In a 2015 blog published in Medium.com by Dustin Slaughter, Fetterman, who served as mayor from 2006-2019, admitted that he took on both spelling variations for campaign slogans. Fetterman explained that since “CK” is a street “reference to ‘Crip killer'” adding that “they turned the ‘k’ into a ‘c.'” As the New York Post reported in 2007, “Crip killer” is a phrase used by the Bloods, another national gang that rivals the Crips. According to Brad Hamilton, who authored the Post article, Bloods often deliberately wear Calvin Klein jeans as a tribute to the “CK” or “Crip killer” phrases.
Fetterman explained:
So during my campaign, I [used] “Vote John Mayor of Braddocc” and “Vote John Mayor of Braddock” the way it’s traditionally spelled, and the reason why I did that is because there are two Braddocks, and you have to acknowledge that. We have to acknowledge that here’s the Braddock that only young people know, the Braddock of despair and decline, and they grew up in an era when they never knew there were 14 furniture stores and three movie theaters. And I caught some flak for that because some people thought I was spelling it like a gangster. No, there are two Braddocks. And we need to bring them together and agree on the way to move forward, so that’s why I spelled that the way I did. Because ultimately I carry their flag, because they’re the ones that made the difference that I won by one vote that first election.

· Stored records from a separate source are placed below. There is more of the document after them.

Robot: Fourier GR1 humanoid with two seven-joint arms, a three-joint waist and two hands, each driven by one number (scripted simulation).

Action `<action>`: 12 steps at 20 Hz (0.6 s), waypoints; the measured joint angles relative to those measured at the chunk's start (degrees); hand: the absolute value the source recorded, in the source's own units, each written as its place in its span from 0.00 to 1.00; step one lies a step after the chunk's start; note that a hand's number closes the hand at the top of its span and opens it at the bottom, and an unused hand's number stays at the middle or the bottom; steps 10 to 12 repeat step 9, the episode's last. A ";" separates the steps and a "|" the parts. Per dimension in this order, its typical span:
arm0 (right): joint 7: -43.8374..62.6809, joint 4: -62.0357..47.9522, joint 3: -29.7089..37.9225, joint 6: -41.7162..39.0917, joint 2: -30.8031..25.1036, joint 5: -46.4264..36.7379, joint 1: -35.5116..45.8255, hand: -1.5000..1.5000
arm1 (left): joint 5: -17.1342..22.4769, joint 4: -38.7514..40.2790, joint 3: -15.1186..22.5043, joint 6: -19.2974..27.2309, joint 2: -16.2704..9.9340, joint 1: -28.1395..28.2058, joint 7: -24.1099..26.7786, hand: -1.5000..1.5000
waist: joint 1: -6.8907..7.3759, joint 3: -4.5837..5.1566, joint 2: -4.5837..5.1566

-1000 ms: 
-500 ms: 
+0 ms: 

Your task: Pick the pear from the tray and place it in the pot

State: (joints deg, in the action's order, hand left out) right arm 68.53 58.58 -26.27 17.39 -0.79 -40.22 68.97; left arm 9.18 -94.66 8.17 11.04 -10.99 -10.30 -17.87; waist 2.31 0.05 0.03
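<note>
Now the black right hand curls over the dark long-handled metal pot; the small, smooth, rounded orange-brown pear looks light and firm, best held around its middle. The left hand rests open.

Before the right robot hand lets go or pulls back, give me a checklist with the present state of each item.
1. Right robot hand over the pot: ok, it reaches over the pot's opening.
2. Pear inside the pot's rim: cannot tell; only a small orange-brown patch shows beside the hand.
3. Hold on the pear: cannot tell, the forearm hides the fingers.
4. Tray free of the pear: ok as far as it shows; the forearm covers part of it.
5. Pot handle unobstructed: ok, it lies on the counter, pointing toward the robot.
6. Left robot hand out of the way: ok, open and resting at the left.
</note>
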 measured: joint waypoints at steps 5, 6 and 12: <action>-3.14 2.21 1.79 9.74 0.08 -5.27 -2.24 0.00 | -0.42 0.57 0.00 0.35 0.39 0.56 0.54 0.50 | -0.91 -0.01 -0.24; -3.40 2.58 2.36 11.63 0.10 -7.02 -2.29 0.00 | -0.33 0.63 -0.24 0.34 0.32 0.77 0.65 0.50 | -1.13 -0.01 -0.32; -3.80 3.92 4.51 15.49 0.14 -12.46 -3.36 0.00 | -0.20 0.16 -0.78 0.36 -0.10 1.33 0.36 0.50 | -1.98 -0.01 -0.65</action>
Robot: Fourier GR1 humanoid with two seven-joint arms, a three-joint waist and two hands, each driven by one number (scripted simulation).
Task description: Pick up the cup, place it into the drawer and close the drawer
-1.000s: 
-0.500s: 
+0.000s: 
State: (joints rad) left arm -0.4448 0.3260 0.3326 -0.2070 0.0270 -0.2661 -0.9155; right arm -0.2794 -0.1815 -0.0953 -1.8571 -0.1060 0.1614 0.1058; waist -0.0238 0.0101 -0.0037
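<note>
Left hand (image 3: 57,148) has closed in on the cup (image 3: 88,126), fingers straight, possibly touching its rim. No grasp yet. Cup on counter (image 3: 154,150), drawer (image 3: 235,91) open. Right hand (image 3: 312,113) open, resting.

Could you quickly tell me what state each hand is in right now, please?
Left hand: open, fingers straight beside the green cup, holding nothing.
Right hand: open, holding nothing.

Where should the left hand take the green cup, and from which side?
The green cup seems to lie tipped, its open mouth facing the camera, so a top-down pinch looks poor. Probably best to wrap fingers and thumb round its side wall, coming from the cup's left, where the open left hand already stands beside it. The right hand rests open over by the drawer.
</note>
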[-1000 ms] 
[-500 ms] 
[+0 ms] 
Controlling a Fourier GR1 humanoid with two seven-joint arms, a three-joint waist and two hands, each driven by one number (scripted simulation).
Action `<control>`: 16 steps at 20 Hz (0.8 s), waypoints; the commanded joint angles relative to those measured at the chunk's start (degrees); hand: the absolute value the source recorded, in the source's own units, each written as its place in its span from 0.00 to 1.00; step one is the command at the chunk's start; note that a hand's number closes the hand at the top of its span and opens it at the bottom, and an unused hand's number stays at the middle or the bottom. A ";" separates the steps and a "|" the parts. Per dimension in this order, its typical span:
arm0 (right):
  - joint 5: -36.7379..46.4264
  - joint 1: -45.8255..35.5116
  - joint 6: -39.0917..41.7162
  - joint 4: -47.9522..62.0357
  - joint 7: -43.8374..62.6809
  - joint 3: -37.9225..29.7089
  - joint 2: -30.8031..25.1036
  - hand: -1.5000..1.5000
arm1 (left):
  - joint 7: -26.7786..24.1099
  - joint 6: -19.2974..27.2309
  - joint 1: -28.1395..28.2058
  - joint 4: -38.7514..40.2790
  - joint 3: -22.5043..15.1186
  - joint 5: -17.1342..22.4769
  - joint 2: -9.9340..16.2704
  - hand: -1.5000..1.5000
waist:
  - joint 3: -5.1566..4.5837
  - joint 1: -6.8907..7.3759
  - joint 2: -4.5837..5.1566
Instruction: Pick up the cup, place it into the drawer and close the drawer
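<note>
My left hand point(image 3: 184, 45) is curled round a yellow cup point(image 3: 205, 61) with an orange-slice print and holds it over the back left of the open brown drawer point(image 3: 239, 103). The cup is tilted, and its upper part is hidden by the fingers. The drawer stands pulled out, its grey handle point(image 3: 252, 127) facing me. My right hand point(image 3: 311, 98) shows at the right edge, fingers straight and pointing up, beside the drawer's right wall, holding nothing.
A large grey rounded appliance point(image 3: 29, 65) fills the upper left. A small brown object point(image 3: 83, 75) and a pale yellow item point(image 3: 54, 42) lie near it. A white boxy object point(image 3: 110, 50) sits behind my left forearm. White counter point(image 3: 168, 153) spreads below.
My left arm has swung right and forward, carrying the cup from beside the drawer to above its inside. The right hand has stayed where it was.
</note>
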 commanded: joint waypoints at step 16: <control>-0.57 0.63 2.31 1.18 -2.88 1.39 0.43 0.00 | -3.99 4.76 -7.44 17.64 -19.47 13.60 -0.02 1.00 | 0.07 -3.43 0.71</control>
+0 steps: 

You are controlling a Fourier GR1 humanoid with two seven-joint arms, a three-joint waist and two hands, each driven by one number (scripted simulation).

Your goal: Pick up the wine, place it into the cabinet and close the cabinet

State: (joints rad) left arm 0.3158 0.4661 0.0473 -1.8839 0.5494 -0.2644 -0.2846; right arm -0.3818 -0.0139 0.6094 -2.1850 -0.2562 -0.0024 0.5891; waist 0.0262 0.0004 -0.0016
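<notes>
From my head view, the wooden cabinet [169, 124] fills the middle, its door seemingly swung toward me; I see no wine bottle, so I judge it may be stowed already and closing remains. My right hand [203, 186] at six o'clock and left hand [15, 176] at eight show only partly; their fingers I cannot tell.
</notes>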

In 2006, he launched a website called braddocc.com, which is no longer in service. The website was designed to entice artists and gallery owners to move to the city, Belsar noted. Fetterman’s vision to inject art into the town materialized. The Unsmoke Systems Art Space, which, according to its website, was a project of Fetterman-founded Braddock Redux nonprofit, opened in 2008. As the Free Beacon’s Chuck Ross previously noted, the gallery held an “I Am Palestine” exhibit in 2012. It featured “a so-called apartheid wall that condemns the 440-mile Israeli-built barrier separating Israel from the West Bank following a wave of Palestinian suicide bombings launched from the territory that left roughly 700 Israeli civilians dead.”
His campaign expressed to the outlet that he “is and always has been a pro-Israel Democrat.”
Fetterman has touted that Braddock “went five and a half years in town without a homicide” and has asserted that his mayorship was “very successful in reducing, in driving crime down substantially.” However, during Fetterman’s tenure, violent crime surged between 2013 and 2018 and peaked in 2017, as Breitbart News’s John Binder reported, citing Federal Bureau of Investigation (FBI) statistics.